Kathy Sheridan: Virtue signalling drowns us in hopelessness
Moral grandstanding fosters anger and obscures improvements in many areas
“You would have found [virtue signallers] upbraiding people for agonising over a blazing Notre Dame while children were being bombed in Idlib.” Photograph: Peter Byrne/PA Wire
In all the tributes to Marian Finucane, the quality that probably crystallised her was fairness. To her, no human being – not even bankers, developers or bishops – was wholly good or wholly bad; everyone deserved a hearing. Yet when I interviewed her in 2010, she was struggling with the idea of social media as a broadcasting tool. For a start, she was baffled by “this compulsion to let the whole world know your life or your thoughts”. And she had firm views about a broadcaster’s brief: “I happen to think that our function is to produce, present and broadcast programmes. Now you have email, phone-ins, textings, ‘What’s your view on this, that or the other’ when our function, I believe, is to provide food for thought for people. I think sometimes it kind of goes over the top.”
It was a little ironic then to see how many of the most eloquent, moving and revealing tributes to her on last Saturday’s radio show arrived via text and social media. But in general terms, her view about the broadcaster’s brief is worth consideration. If she was disturbed by social media as an enabler of self-regarding, poorly informed and knee-jerk opinion, imagine her views on the waves of “virtue signalling” that wash across the platforms.
For a social media nanosecond, virtue signalling described someone who expressed sincerely-held views in an irritating holier-than-thou fashion, until the term morphed into a heinous all-purpose insult for anyone who expressed a vaguely moral view at all. So to better convey the calculating, brand-building cynicism of this particular genre, the authors of a recent psychological study (reported in PLOS One) named it “moral grandstanding” – ie “publicly opining on morality and politics to impress others and so to seek social status”. It’s the motivation that matters, not the issue. And it can take many forms.
Anger, when left alone for too long, is highly corrosive. And, most important, it is addictive
You would have found them upbraiding people for agonising over a blazing Notre Dame while children were being bombed in Idlib, for example. Or piling on to scorn someone’s tentatively expressed positivity about some aspect of national life because such thoughts are a betrayal of people who have no homes. Because no one could possibly have a nuanced view about two or three serious issues at the same time, right? Anyway, it allows the moral grandstanders to parade their superior empathy without going to any trouble.
The real problem is the sense of hopelessness they blast into the atmosphere. Part of the general edginess and anger surrounding us is the sense that someone is always berating or roaring insults at someone else (beginning with the president of the United States). The f*** and c*** words are overused to the point that they’ve lost any useful shock value. So the harshness is ratcheted up because the issue at hand justifies that holy anger.

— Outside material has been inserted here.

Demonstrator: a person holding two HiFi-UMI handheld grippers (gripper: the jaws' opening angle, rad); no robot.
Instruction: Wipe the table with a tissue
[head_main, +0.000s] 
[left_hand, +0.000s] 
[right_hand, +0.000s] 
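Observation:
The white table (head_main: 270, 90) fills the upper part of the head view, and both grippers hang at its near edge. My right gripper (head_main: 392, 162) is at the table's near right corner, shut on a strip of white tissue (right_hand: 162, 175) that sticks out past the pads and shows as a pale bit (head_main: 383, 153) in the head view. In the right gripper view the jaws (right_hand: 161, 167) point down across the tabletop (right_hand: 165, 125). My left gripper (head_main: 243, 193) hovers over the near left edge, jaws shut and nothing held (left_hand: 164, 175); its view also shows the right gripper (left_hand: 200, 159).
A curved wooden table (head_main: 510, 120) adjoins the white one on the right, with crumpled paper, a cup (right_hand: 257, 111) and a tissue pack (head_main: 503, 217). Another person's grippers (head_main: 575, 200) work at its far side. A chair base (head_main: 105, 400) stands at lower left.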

In a recent Guardian piece, the Turkish writer Elif Shafak wrote of how she used to love her “righteous” anger. And lord knows she had – and has – a lot to be angry about. “But anger, when left alone for too long, is highly corrosive. And, most important, it is addictive.”
Her argument is not that anger is not justified or should be suppressed; it’s that when someone makes it their main guiding force they get lost in their own cultural ghettos and echo chambers and the only beneficiary is the object of it.
The point is that we are capable of mighty deeds. They will never be enough but we ought to be more aware of them
It feels like a tough time to be alive. Through our smart devices on a daily basis we witness far more of the world’s ills, atrocities and tragedies than all our ancestors combined. The technology didn’t exist for daily atrocity footage from the Holocaust or the Ukrainian famine; now we see mass murder live-streamed through the shooter’s camera, children dying before our eyes in Idlib or Yemen, gut-wrenching images of half a billion animal corpses lining the scorched earth of New South Wales.
Note to the moral grandstanders: it’s not that we know too little, it’s often that we know so much.
Yet the odd thing is that right now the world is a better place than it has ever been for the median human being.
Literacy rates have soared to near 90 per cent. Global poverty is plummeting. As recently as 1950, 27 per cent of all children still died by the age of 15; the figure is now 4 per cent, according to Our World in Data. Less than 40 years ago, 42 per cent of the world’s population suffered “extreme poverty” as defined by the United Nations; it’s now 10 per cent. Illnesses such as polio, leprosy, river blindness are in decline and concerted global efforts have seen the tide turned on Aids. Life is better for many women, gay people and people with disabilities.
Every single day in recent years, another 325,000 people got their first access to electricity. Every day, more than 200,000 got piped water for the first time. The point is that we are capable of mighty deeds. They will never be enough but we ought to be more aware of them.
The easy route is to pile on the abuse, to foster “this smouldering rage, which I would hold between my palms like a lantern, without realising that it was not much of a provider of either light or warmth”, in the words of Elif Shafak. What we need right now are informed people who can join the dots for us. What we need are people who can unite the doers and the helpers and – in the words of one lamented politician – restore the audacity of hope.